La politica ha ormai cessato di esistere, negli Stati Uniti come in Europa, e così in Italia. I partiti politici si sono sempre più amalgamati tra di loro sino ad isolare gli estremismi, e a creare i "movimenti democratici", "liberali" , "di centro" che riescano perfettamente a rappresentare l'una e l'altra faccia della lobby, e rendendo assolutamente indifferente la vittoria di un candidato rispetto all'altro.
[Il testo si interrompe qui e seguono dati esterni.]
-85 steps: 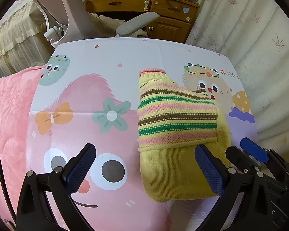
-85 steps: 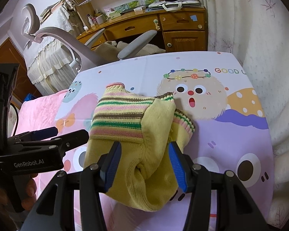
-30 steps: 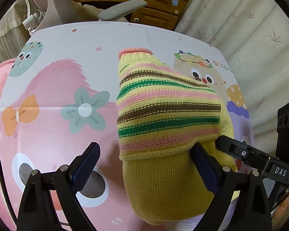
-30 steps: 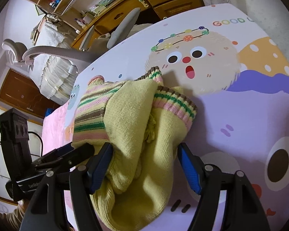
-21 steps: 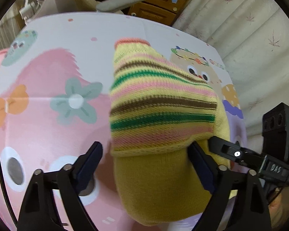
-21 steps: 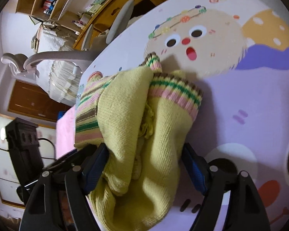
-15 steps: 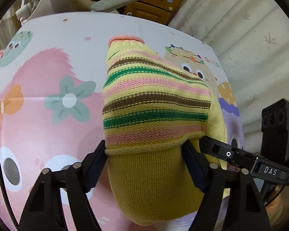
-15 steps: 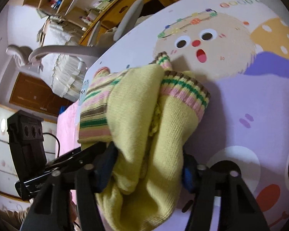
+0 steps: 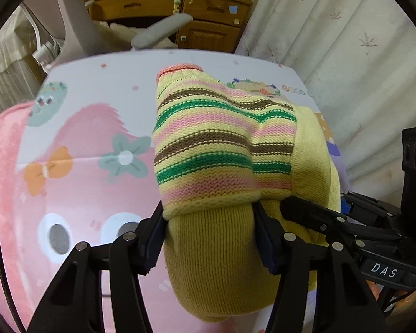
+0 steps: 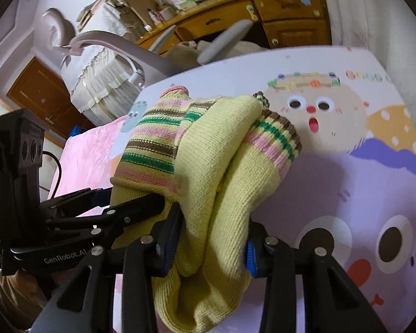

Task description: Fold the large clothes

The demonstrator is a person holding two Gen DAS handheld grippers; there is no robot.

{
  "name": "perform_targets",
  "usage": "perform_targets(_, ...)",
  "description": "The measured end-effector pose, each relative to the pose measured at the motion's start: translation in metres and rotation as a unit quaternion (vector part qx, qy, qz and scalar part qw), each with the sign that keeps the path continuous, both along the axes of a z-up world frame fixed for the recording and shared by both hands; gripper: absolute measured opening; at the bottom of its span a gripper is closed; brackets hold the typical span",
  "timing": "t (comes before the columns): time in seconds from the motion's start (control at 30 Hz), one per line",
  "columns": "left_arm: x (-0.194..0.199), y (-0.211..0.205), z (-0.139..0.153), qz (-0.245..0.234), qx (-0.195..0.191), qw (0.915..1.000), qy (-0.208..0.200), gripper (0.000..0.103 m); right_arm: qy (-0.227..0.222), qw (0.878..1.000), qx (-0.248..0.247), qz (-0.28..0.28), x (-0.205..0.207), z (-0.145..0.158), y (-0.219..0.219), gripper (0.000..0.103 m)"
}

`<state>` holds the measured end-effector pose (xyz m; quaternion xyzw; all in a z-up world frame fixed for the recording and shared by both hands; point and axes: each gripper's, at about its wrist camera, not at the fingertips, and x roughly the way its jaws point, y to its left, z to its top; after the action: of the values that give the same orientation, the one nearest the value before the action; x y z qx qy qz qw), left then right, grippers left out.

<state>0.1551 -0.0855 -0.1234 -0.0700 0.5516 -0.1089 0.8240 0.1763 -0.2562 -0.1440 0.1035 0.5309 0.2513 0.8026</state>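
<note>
While both hand-held grippers are clamping it, we are holding the folded sweater over the cartoon mat.
We are pinching its plain yellow end with the left hand-held gripper and right hand-held gripper side by side; soft, thick knit, probably light and floppy, so we are gripping through all layers.

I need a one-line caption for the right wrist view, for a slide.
Right gripper and left gripper both clamp the folded yellow striped sweater above the cartoon-printed mat.
</note>
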Motion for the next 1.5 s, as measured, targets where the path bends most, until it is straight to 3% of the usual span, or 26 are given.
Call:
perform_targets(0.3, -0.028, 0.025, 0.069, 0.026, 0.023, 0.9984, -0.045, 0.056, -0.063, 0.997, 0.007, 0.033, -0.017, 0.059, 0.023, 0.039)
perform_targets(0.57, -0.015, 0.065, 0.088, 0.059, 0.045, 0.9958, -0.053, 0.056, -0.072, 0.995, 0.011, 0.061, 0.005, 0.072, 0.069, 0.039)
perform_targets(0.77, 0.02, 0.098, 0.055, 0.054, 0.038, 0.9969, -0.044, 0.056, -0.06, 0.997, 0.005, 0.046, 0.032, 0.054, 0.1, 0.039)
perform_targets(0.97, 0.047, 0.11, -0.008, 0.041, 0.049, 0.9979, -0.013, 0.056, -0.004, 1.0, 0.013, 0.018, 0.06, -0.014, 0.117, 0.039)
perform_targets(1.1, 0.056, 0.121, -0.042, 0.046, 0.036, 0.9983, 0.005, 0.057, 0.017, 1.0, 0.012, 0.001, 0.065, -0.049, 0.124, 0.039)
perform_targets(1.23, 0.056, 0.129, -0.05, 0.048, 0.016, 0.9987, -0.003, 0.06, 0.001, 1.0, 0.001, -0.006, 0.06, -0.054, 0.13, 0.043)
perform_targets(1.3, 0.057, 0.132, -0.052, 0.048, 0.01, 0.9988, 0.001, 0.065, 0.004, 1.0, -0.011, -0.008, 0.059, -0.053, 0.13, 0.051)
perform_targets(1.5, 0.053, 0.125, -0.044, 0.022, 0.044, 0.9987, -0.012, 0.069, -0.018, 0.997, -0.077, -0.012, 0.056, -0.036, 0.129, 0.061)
Non è dunque la politica la guida dei Governi delle democrazie, ma è il settarismo, l'associazionismo, l'accentramento di interessi economici o sociali in strutture private che vanno a manipolare il concetto di "cittadino" e di "diritto", per definire concetti come "utente" e di "interesse". Ed è in questo mare di finzione, che con la disinformazione e il marketing, vengono inondate le coscienze delle persone, che, private delle loro ideologie, scelgono quello di cui credono di aver bisogno. Nessuno tuttavia spiegherà loro che non esiste alternativa, rivoluzione o cambiamento, in un mondo che va verso il controllo delle coscienze, in un mondo cybernetico in cui le relazioni sociali sono classificate in processi matematici, e quindi ben scanditi.